[Dataset records]

········

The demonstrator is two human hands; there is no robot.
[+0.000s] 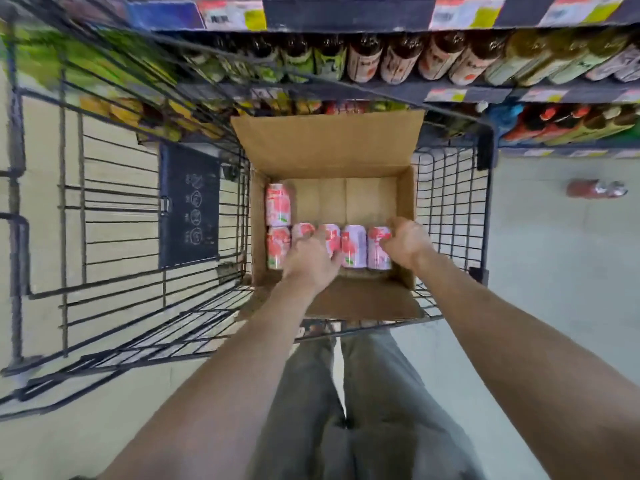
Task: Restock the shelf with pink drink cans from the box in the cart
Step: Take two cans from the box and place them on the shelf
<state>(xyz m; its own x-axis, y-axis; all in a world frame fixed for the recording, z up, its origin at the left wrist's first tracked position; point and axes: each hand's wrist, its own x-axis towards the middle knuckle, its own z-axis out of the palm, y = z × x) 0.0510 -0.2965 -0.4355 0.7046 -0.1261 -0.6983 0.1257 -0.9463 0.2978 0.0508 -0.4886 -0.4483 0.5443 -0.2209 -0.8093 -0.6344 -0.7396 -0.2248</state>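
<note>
Pink drink cans (pixel 354 245) lie in the cardboard box (pixel 329 147) inside the cart (pixel 450 209), at the middle of the frame. Five make a row along the lower side of the box, and one more sits above the row at the left.

In the head view my left hand (pixel 310 259) curls over a can in the middle of the row. My right hand (pixel 406 241) wraps the can at the right end.

I judge the cans full, so rather heavy, stiff but easy to dent, and smooth. I would hold each around its body. The shelf (pixel 346 89) crosses the upper frame.
</note>
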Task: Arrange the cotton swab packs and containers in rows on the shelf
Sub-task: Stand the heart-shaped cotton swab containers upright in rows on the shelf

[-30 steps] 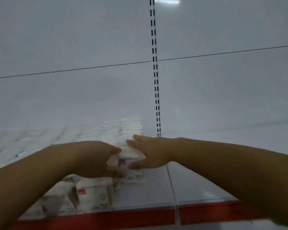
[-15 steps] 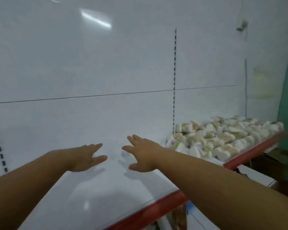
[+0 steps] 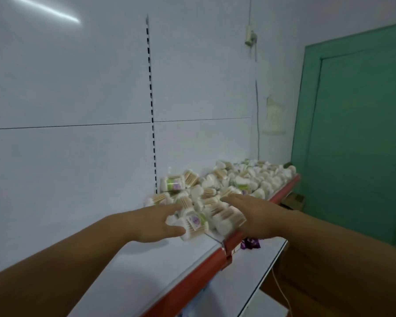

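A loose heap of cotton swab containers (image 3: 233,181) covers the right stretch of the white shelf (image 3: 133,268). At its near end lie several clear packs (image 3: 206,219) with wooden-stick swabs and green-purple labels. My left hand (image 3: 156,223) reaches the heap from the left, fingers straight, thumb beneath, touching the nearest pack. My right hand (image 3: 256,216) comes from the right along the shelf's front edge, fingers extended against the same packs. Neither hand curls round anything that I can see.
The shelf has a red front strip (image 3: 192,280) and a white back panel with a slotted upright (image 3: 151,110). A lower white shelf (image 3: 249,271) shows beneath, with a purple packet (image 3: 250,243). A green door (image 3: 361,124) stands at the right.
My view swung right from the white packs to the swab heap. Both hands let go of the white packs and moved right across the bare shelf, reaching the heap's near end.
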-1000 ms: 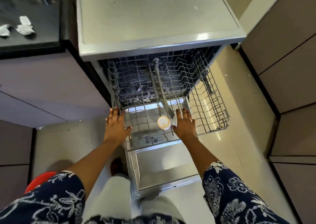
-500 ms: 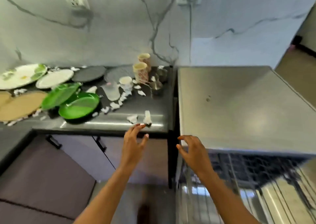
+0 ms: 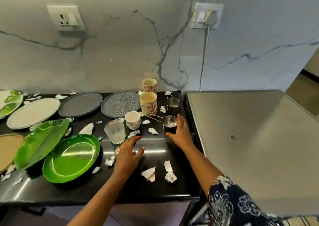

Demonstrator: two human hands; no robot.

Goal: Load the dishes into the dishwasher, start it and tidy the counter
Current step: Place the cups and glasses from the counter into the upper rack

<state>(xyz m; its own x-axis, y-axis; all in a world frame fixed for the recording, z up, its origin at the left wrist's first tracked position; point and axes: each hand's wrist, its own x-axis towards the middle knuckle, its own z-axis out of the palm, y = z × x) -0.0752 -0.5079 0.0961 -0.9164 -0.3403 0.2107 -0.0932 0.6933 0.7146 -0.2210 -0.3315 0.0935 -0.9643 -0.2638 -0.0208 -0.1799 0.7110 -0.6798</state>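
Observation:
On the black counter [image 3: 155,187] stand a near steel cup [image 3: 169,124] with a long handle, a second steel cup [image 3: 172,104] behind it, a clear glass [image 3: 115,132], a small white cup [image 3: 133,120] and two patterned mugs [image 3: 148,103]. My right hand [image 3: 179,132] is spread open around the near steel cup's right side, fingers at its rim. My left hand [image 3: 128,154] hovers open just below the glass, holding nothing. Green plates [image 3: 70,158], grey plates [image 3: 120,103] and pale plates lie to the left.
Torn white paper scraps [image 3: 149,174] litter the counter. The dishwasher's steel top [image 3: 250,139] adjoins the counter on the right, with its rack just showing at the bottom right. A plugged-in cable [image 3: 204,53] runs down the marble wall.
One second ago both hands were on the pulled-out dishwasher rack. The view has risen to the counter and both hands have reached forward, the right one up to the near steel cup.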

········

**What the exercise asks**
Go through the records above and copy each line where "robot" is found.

**Exercise answer**
The demonstrator is two human hands; there is no robot.
Demonstrator: two human hands; no robot.

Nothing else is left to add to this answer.